### What you need to do:
Out of all the lines below, count those with the word "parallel". Give the number only.
-------- Source material
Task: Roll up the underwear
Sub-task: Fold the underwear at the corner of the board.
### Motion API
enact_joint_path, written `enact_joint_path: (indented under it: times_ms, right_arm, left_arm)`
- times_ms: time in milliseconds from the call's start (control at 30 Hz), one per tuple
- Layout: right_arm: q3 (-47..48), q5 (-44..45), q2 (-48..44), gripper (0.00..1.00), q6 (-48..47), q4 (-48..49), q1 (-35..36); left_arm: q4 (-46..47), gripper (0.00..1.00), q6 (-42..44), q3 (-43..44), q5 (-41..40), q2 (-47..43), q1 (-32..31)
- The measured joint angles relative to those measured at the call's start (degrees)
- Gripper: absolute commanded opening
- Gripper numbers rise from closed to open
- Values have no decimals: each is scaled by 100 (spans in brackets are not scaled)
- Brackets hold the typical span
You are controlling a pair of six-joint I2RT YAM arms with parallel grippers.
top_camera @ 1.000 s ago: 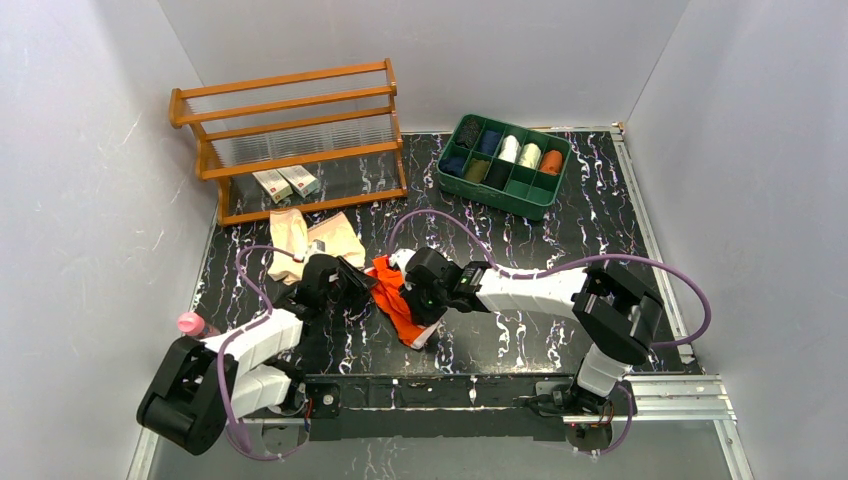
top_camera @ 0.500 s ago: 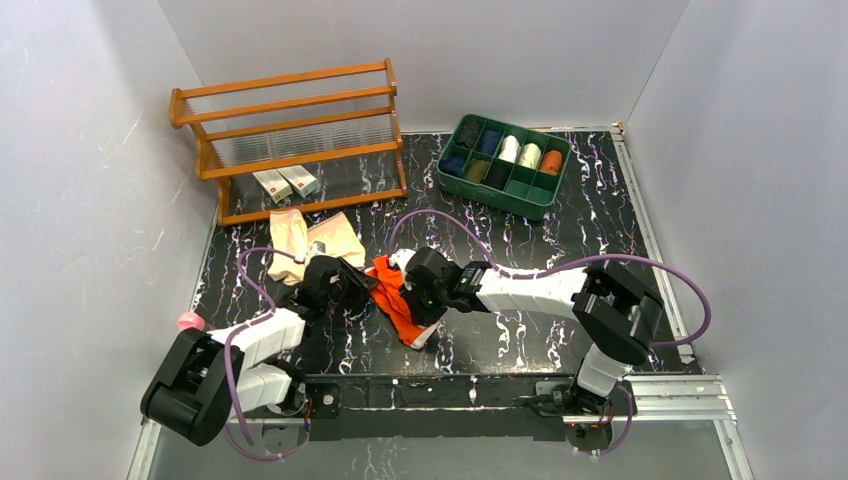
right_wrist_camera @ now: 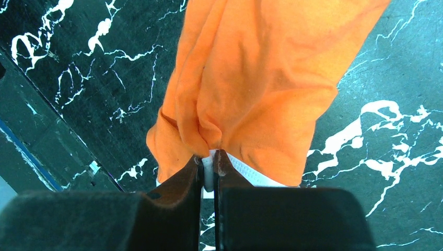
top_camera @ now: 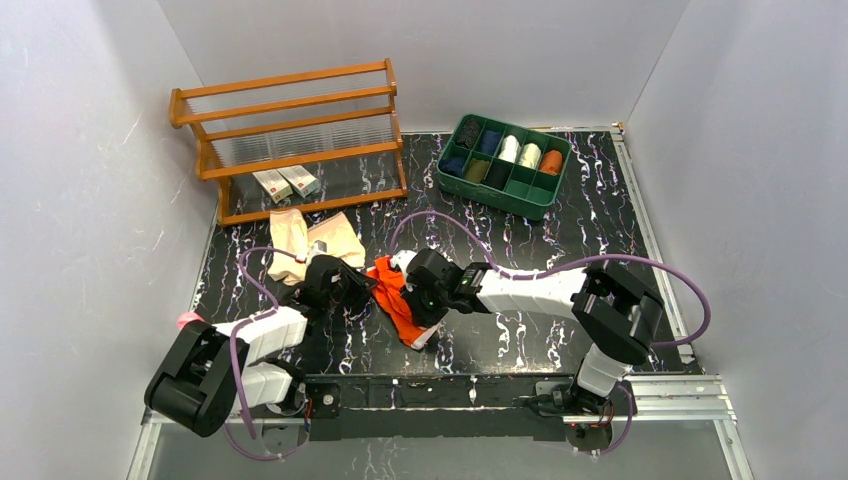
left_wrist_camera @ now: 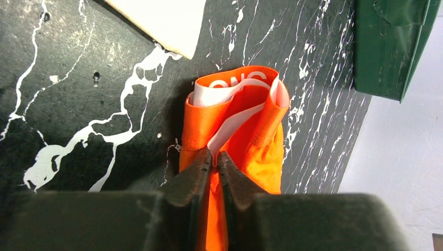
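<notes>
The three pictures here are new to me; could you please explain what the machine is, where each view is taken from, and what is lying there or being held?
This is a robot with two arms bolted at the near edge of a dark marbled table. The wide picture comes from a fixed camera above and behind the arms. The two close-ups come from a camera on each wrist, looking along that arm's own fingers.

At the back of the table stand a wooden rack and a green tray holding rolled cloths. Nearer the arms lie the tan underwear and the orange underwear, which has white trim.

The left hand and the right hand are both shut on the orange underwear, pinching it from opposite sides. The tan underwear lies untouched.
</notes>
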Motion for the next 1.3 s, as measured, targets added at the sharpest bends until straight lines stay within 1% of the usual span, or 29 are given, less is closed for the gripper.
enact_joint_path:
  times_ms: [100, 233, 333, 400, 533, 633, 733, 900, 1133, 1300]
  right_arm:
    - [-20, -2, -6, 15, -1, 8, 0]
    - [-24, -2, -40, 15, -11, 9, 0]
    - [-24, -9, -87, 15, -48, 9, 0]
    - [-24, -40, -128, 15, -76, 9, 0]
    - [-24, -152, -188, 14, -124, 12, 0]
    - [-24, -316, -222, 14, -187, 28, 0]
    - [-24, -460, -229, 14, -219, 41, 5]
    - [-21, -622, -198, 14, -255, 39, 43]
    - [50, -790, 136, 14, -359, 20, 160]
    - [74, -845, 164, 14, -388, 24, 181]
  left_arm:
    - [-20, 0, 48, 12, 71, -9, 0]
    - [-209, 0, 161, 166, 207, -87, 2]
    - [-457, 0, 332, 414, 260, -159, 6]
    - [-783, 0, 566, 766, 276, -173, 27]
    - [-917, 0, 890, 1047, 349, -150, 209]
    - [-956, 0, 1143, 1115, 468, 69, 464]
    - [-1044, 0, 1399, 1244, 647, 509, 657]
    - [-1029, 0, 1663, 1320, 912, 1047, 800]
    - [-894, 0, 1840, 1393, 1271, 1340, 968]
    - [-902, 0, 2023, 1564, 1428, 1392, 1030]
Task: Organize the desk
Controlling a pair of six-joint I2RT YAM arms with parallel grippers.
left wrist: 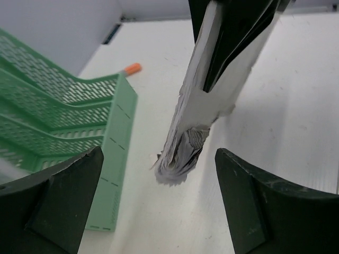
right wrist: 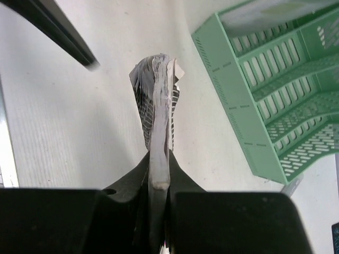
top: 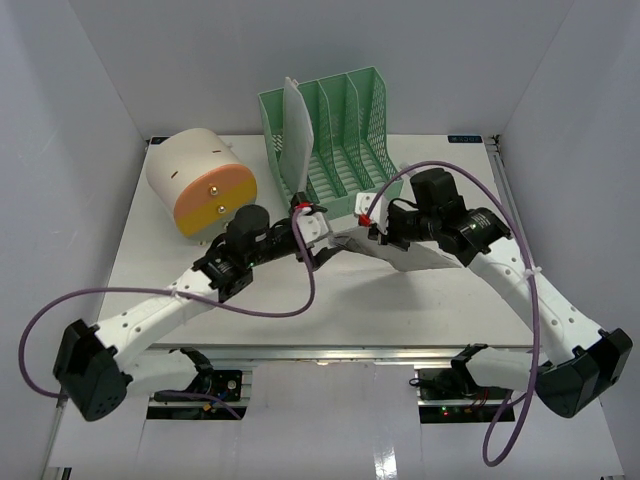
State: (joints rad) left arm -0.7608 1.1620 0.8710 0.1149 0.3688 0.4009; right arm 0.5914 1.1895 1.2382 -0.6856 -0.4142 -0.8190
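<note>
We see the desk [top: 400,305], a white tabletop walled in white, with a metal rail [top: 330,352] along its near edge; both arm bases sit at that edge and both arms reach in toward the middle.

Right gripper [right wrist: 159,170] is clamped tight on a paper bundle [right wrist: 156,100]; its two black fingers are pressed flat on either side of the edge, no gap visible. The bundle is thick, with white outer sheets and frayed printed pages inside; it sticks out from the fingers edge-on toward the left arm. We cannot tell if its lower end touches the desk.

Left gripper [left wrist: 159,156] is spread wide and holds nothing; the bundle's ragged tip sits in the gap between its two black pads [left wrist: 69,196], touching neither.

The green mesh file rack [top: 345,140] stands at the back centre of the desk, just beyond both grippers, with its dividers upright; one white sheet [top: 295,135] leans in its leftmost slot. In the left wrist view the rack is just beside the bundle, on the left.

A round cream container [top: 200,180] with an orange face and two brass knobs sits at back left, well apart from the rack's base. A small orange-tipped object [left wrist: 132,69] lies past the rack's corner; it is too small to name. Purple cables [top: 270,310] loop off both arms.
</note>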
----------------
### Result of this exercise:
2